TASK TO CARRY OUT ▸
Nothing may be dropped or altered: reproduce all the data.

=== PROVIDED DATA ===

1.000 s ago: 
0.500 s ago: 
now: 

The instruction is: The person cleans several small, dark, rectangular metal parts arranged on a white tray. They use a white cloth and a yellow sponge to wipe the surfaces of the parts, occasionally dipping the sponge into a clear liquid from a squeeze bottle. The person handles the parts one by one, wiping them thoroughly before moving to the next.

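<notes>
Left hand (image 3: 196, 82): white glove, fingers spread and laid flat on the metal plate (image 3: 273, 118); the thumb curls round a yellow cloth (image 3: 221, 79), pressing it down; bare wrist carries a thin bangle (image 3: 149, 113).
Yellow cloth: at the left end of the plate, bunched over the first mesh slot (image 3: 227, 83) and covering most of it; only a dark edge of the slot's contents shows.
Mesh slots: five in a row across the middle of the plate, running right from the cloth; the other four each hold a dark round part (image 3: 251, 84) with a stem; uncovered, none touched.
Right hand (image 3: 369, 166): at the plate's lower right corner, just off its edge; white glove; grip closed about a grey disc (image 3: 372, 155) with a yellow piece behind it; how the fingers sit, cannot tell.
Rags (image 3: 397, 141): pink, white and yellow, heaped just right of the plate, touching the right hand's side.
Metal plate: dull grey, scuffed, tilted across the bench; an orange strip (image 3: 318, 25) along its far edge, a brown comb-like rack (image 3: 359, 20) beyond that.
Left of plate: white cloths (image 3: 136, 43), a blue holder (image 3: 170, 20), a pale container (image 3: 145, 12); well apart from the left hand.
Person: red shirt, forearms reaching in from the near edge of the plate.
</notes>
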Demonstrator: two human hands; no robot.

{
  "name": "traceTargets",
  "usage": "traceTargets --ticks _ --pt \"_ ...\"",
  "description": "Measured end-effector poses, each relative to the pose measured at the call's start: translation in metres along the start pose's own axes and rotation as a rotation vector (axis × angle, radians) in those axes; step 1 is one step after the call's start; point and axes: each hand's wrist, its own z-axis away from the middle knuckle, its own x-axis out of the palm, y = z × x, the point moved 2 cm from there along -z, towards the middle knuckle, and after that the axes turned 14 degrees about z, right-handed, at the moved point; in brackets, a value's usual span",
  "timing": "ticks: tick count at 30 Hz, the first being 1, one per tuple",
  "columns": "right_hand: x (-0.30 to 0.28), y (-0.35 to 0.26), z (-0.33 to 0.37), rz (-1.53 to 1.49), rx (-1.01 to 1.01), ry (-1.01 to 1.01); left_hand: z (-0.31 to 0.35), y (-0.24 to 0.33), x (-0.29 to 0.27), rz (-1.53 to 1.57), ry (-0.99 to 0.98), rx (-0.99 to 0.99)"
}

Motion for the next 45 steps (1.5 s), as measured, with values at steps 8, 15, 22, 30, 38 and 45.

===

SOLUTION ▸
1.000 s ago: 
0.500 s ago: 
now: 

The instruction is: The person cleans several small, dark, rectangular metal parts arranged on a white tray. They use a white cloth and a yellow sponge to wipe the surfaces of the parts, occasionally dipping the sponge into a clear liquid from a squeeze bottle. The person handles the parts one by one, wiping them thoroughly before moving to the next.

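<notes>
Left hand (image 3: 196, 82): white glove, fingers spread and laid flat on the metal plate (image 3: 273, 118); the thumb curls round a yellow cloth (image 3: 221, 79), pressing it down; bare wrist carries a thin bangle (image 3: 149, 113).
Yellow cloth: at the left end of the plate, bunched over the first mesh slot (image 3: 227, 83) and covering most of it; only a dark edge of the slot's contents shows.
Mesh slots: five in a row across the middle of the plate, running right from the cloth; the other four each hold a dark round part (image 3: 251, 84) with a stem; uncovered, none touched.
Right hand (image 3: 369, 166): at the plate's lower right corner, just off its edge; white glove; grip closed about a grey disc (image 3: 372, 155) with a yellow piece behind it; how the fingers sit, cannot tell.
Rags (image 3: 397, 141): pink, white and yellow, heaped just right of the plate, touching the right hand's side.
Metal plate: dull grey, scuffed, tilted across the bench; an orange strip (image 3: 318, 25) along its far edge, a brown comb-like rack (image 3: 359, 20) beyond that.
Left of plate: white cloths (image 3: 136, 43), a blue holder (image 3: 170, 20), a pale container (image 3: 145, 12); well apart from the left hand.
Person: red shirt, forearms reaching in from the near edge of the plate.
</notes>
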Demonstrator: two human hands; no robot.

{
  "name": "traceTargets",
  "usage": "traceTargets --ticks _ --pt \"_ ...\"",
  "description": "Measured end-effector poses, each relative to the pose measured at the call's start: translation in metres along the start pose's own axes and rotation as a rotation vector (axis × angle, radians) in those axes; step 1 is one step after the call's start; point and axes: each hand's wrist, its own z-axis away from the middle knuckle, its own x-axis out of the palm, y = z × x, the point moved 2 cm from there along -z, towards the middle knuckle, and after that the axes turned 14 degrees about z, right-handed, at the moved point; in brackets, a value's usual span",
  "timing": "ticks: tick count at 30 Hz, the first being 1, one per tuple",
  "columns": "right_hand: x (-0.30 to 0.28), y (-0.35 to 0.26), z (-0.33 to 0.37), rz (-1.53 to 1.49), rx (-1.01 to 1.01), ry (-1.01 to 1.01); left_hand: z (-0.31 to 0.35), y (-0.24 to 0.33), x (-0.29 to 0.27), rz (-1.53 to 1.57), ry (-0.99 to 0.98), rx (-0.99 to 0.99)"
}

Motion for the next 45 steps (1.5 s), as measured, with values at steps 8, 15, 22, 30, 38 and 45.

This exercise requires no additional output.